La communication du ministère de l’Économie, des Finances, de la Dette et des Participations, chargé de la Lutte contre la Vie chère se veut donc toute à fait claire. « Désormais, toutes les recettes fiscales et non fiscales devront être reversées directement au Trésor public conformément aux dispositions légales en vigueur ».
Ce qui, selon les spécialistes des finances publiques, « traduit la volonté des autorités de reprendre le contrôle intégral des flux financiers générés par les administrations publiques et certains établissements de l’État ».
Faut-il le rappeler, le mécanisme de compensation qui prévalait permettait dans certains cas, d’affecter directement des recettes à des dépenses sans que les fonds ne transitent systématiquement par le Trésor public. Une pratique qui pouvait répondre à des impératifs de fonctionnement, mais dont la traçabilité et le contrôle faisaient régulièrement débat, indique-t-on.
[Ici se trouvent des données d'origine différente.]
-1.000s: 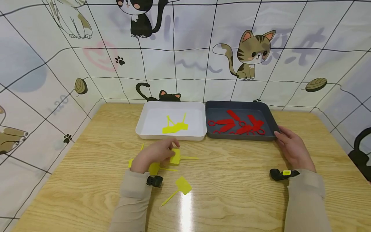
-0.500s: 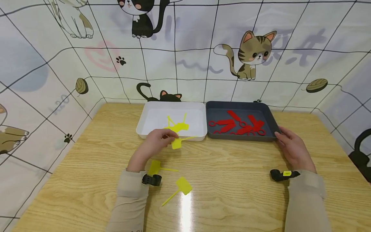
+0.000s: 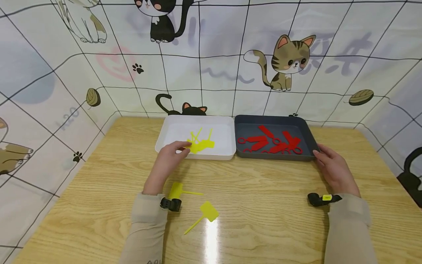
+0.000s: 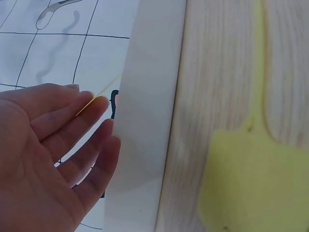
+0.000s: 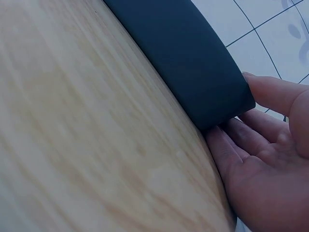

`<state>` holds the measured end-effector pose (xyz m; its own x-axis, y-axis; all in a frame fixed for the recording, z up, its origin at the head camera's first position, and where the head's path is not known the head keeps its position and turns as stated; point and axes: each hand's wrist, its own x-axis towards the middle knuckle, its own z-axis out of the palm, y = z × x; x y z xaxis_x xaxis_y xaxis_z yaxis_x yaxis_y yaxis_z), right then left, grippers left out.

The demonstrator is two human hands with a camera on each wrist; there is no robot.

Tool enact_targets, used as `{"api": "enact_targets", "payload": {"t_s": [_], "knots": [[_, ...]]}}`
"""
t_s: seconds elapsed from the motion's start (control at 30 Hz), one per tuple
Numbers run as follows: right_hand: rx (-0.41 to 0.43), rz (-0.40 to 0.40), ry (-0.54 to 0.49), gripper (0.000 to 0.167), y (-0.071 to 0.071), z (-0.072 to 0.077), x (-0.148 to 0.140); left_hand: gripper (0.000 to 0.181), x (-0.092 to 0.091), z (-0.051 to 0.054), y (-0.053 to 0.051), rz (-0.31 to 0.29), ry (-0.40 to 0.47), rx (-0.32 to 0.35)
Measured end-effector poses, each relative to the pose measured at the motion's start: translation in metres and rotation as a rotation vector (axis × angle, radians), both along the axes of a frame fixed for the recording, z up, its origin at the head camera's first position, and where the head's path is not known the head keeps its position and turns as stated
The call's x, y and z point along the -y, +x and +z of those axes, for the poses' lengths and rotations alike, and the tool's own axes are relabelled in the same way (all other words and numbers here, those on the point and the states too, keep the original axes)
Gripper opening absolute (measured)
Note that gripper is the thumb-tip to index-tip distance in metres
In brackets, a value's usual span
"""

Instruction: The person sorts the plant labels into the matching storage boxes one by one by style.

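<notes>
My left hand [image 3: 169, 157] is over the front edge of the white tray [image 3: 169, 128], its fingers extended and slightly apart. Its fingertips are at a pile of several yellow T-shaped plant labels [image 3: 202, 145] inside that tray. In the left wrist view the fingers [image 4: 82, 130] are beside the tray wall [image 4: 149, 106], with a thin yellow edge showing behind them. My right hand [image 3: 336, 168] holds the front right corner of the dark grey tray [image 5: 193, 63], thumb on the rim and fingers against the outside and underside. Several red tags with ring ends [image 3: 278, 147] lie in the grey tray.
Two more yellow labels are on the wooden table: one label [image 3: 176, 190] near the left wrist, another label [image 3: 209, 211] farther forward, towards the person. Both trays stand side by side at the back, close to a cat-patterned cloth [image 3: 214, 73].
My left hand picked a yellow label off the table, carried it up to the white tray and let it go onto the pile. The right hand stays at the grey tray's corner.
</notes>
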<state>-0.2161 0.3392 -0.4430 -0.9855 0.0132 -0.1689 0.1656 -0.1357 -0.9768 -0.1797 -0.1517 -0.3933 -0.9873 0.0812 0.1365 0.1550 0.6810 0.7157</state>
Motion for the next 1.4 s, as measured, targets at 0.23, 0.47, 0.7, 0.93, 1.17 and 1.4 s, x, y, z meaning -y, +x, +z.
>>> {"api": "enact_targets", "payload": {"t_s": [0.23, 0.47, 0.7, 0.93, 1.17, 1.4], "knots": [[-0.005, 0.002, 0.005, 0.076, 0.001, 0.000, 0.000, 0.035, 0.001, -0.007, 0.000, -0.005, 0.024, 0.045], [-0.017, 0.007, -0.003, 0.075, 0.000, 0.001, 0.001, 0.041, 0.002, -0.012, -0.002, 0.023, 0.000, 0.107], [-0.017, 0.008, -0.011, 0.075, 0.000, 0.004, 0.001, 0.044, 0.002, -0.014, -0.003, 0.007, -0.050, 0.129], [-0.020, 0.006, -0.009, 0.075, 0.001, 0.004, 0.001, 0.047, 0.000, -0.013, -0.005, -0.041, -0.133, 0.127], [-0.030, 0.000, -0.052, 0.075, 0.001, -0.001, 0.001, 0.052, -0.002, -0.013, -0.003, -0.030, -0.147, 0.110], [-0.034, 0.005, -0.066, 0.076, 0.000, -0.002, 0.000, 0.057, -0.006, -0.014, -0.002, -0.009, -0.246, 0.131]]}}
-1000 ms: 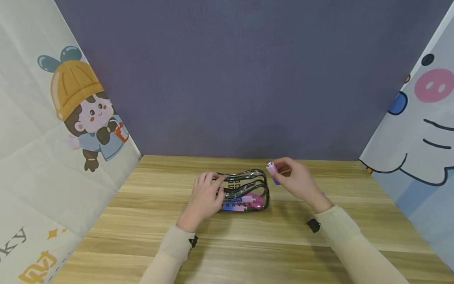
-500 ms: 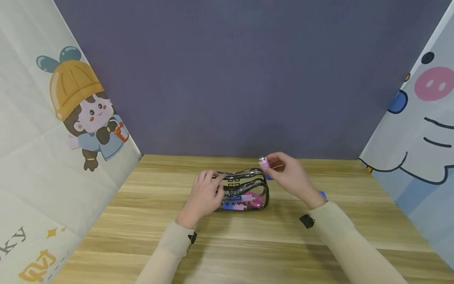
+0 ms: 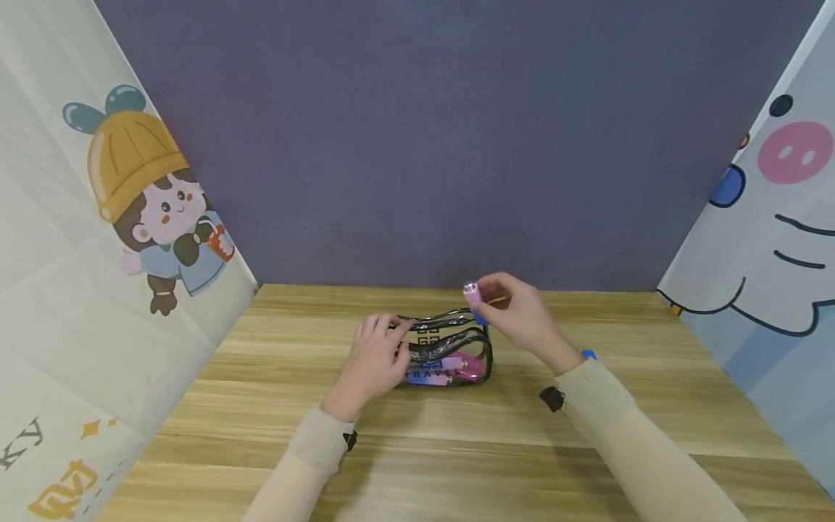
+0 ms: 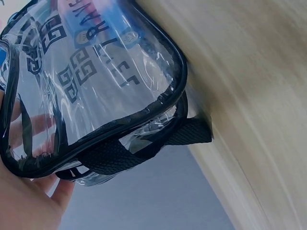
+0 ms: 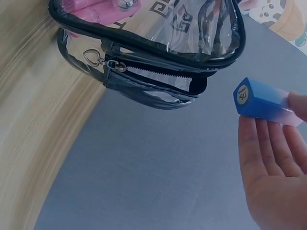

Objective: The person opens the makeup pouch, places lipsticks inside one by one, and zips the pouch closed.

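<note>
A clear travel pouch (image 3: 450, 354) with black piping stands on the table. My left hand (image 3: 373, 360) grips its upper left end; in the left wrist view some fingers show through the plastic (image 4: 96, 62). Pink and blue tubes (image 3: 435, 379) and a bright pink item (image 3: 475, 367) lie inside. Between thumb and fingertips, my right hand (image 3: 520, 317) pinches a lipstick (image 3: 472, 293), pink with a silver end and blue below. It is just above the pouch's right end. In the right wrist view the lipstick's blue base (image 5: 243, 95) bears a round label, and the zipper (image 5: 158, 76) gapes beside it.
A small blue item (image 3: 589, 354) is partly hidden behind my right wrist on the wooden table (image 3: 443, 464). A dark upright panel (image 3: 417, 145) borders the table's back. Printed cloths hang at the left (image 3: 52, 290) and right (image 3: 783, 275).
My right hand has carried the lipstick leftward and slightly up, from beside the pouch to over its right end. The left hand keeps its grip, nearly still.
</note>
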`<state>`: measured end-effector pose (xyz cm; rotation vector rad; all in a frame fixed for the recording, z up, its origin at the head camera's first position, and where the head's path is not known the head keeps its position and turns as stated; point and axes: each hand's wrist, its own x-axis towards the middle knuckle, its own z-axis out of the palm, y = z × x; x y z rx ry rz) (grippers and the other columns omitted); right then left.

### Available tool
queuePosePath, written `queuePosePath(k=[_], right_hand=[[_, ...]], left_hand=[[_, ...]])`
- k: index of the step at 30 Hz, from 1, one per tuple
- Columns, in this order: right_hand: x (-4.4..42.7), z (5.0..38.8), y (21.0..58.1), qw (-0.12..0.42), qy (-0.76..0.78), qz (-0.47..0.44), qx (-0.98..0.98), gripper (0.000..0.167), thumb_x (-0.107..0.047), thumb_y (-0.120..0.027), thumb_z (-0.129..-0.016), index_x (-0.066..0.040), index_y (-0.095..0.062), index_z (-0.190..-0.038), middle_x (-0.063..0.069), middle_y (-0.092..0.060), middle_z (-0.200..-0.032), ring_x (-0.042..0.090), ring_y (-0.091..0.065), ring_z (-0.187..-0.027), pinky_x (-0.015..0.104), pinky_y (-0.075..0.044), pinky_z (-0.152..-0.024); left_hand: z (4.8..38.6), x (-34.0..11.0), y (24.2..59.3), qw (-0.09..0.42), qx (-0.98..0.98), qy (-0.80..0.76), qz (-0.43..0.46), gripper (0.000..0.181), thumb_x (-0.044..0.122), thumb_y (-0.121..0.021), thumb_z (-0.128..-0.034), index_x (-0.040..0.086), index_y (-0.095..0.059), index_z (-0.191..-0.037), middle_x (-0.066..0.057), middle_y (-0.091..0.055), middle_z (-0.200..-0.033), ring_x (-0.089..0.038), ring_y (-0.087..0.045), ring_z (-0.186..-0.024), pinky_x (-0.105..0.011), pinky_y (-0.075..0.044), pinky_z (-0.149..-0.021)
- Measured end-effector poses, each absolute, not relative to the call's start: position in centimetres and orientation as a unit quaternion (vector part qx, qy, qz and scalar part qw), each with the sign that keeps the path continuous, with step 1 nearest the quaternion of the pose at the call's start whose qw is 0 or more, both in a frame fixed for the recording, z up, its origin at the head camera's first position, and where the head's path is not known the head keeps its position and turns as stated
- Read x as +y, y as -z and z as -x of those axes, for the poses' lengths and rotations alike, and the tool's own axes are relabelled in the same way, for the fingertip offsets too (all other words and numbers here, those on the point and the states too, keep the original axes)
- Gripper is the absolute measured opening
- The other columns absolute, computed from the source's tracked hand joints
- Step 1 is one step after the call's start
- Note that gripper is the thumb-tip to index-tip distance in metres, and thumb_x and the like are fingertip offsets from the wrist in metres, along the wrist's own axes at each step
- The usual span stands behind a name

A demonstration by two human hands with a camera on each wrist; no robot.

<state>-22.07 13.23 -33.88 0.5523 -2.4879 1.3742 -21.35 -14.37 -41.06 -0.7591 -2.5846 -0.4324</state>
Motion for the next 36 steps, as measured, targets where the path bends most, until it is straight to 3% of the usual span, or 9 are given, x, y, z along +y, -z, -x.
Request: queuePosePath(k=[19, 36], right_hand=[[11.6, 23.2, 34.5, 0.099, -0.493, -0.207, -0.839, 0.029, -0.012, -0.077, -0.090, -0.005, -0.065, -0.117, 0.008, -0.070, -0.107, 0.024, -0.067, -0.099, 0.036, -0.057, -0.087], [10.8, 23.8, 36.1, 0.084, -0.511, -0.194, -0.833, 0.028, -0.009, -0.076, -0.090, -0.004, -0.065, -0.116, 0.010, -0.070, -0.108, 0.025, -0.067, -0.100, 0.039, -0.057, -0.088]], left_hand=[[21.4, -14.5, 41.0, 0.192, -0.932, 0.150, 0.269, 0.044, 0.022, -0.047, -0.1001, 0.009, -0.061, -0.140, -0.011, -0.055, -0.129, -0.031, -0.045, -0.121, -0.051, -0.037, -0.103], [21.2, -14.4, 40.8, 0.189, -0.933, 0.155, 0.264, 0.044, 0.022, -0.048, -0.0990, 0.009, -0.062, -0.139, -0.010, -0.055, -0.129, -0.031, -0.045, -0.122, -0.051, -0.037, -0.103]])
Autre leçon à tirer de cette réforme, le gouvernement envoie un signal fort aux gestionnaires publics. Cela, dans le but de garantir une meilleure visibilité des ressources de l’État, renforcer les mécanismes de contrôle et limiter les risques de dérives dans l’utilisation des fonds publics. A travers cette réforme, le gouvernement entend désormais s’assurer que chaque franc généré au nom de l’État revienne effectivement dans les caisses du Trésor avant toute dépense.
Enfin, au-delà de l’aspect technique, cette décision témoigne surtout de la volonté de l’exécutif de centraliser davantage les recettes publiques afin d’améliorer la mobilisation des ressources nécessaires au financement de la relance économique en plein turbulences et surtout de la croissance.